Salt Lake County sheriff's officials
had earlier sought a first-degree murder charge but filed the lesser
charges after Medical Examiner Todd Grey determined White's limbs had
been amputated after he was shot five times, and that the bullet holes
in his torso caused his death.
And in Beaverton, Ore., law
enforcement officials are preparing to interview Bennett again in the
mysterious disappearance of his wife, Floy Jean Bennett, 37. She
disappeared on Feb. 22, 1978. Coincidentally, on that same day 11 years
later, White's severed legs were found in a Salt Lake County trash bin.
"We've never ever had any
substantial information which linked Mr. Bennett to his wife's
disappearance," said Beaverton police officer Mark Hyde. "With Mr.
Bennett's arrest with this charge in Salt Lake City, it certainly sheds
a bright light on our investigation up here."
Detectives started digging outside
the home at 664 E. Kings Lane (2980 South) in a patch of soft earth.
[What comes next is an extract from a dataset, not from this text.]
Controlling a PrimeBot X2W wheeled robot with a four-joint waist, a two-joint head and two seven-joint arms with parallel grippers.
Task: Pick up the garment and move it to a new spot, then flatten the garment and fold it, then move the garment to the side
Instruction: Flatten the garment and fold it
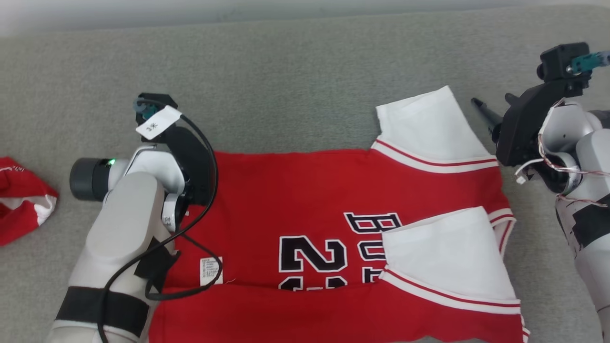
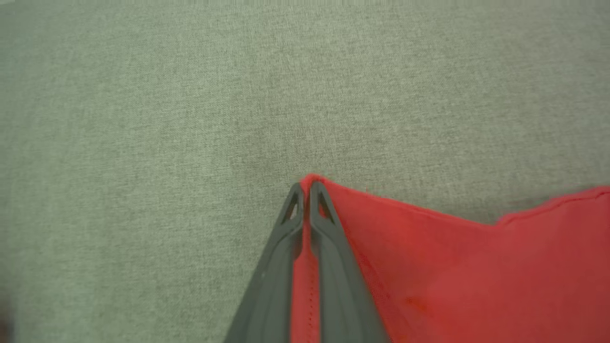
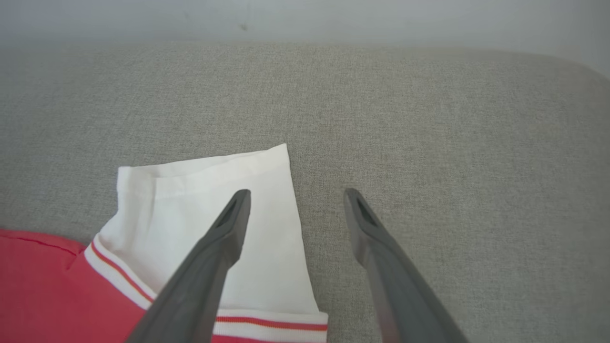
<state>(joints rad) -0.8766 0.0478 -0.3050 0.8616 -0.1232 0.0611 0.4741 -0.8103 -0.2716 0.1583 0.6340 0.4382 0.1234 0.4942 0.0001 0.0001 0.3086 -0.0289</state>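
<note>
Half done at most, judging by the lie of the cloth. Noted grey cloth surface [image 1: 305, 71] bearing everything, with garment [image 1: 295, 200], a red numbered jersey, spread printed side up across its middle and nearer part, body mostly smooth. Judged pick-up and relocation complete, flattening nearly so. Folding begun: nearest long edge apparently turned up over the body along a crease just below the numerals, though hard to confirm; near sleeve [image 1: 443, 247] laid inward across the lettering; far sleeve [image 1: 424, 128] not yet folded, sticking out onto bare surface. Left to do, by estimate: far sleeve in, far edge over, crosswise folds, then transfer to the side. Seen second red cloth bundle [image 1: 21, 200] crumpled at far left, well apart, not in play. Found left gripper [image 2: 306, 188] pinched tight on hem corner [image 2: 312, 180] of the garment at its far left, red fabric visibly sandwiched between the jaws and drawn to a point. Found right gripper [image 3: 298, 193] spread wide, gripping nothing, hovering above the outer edge of the far sleeve, one finger over white cloth, the other over grey surface. Small white care label [image 1: 209, 270] exposed near the left hem, just above the crease.
</note>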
On
Monday evening they uncovered a man's armless torso, filled with five
bullet wounds. The decapitated body was clothed only in white shorts,
wrapped in a plastic bag and wedged between a pipe and septic tank about
30 inches underground. Officials unearthed a man's head on Tuesday
morning, also wrapped in plastic.
Bennett had lived in the house from
December to February.
For law enforcement officials,
White's reported disappearance became a the trash bin outside a Salt
Lake County supermarket on Feb. 22.
"When we started, all we had was a
set of legs with different socks," said Chief Deputy Sheriff Charles J.
Shepherd. "If we hadn't found the legs it would have been just a city
case, classified as a missing person."
Sheriff N.D. "Pete" Hayward praised
the detectives, saying it was good, old-fashioned police work that led
to Wednesday's complaint.
"It was a tough case. They did a
good job. They just wouldn't let loose of any little piece of evidence
they got. It goes back again to the basics."
Hayward said some of White's
identification was found in Bennett's possession, and assuming his
identity could be a possible motive behind White's slaying.
Bennett, 51, was in the Salt Lake
County Jail awaiting trial on a federal Social Security fraud indictment
when he was charged with White's murder.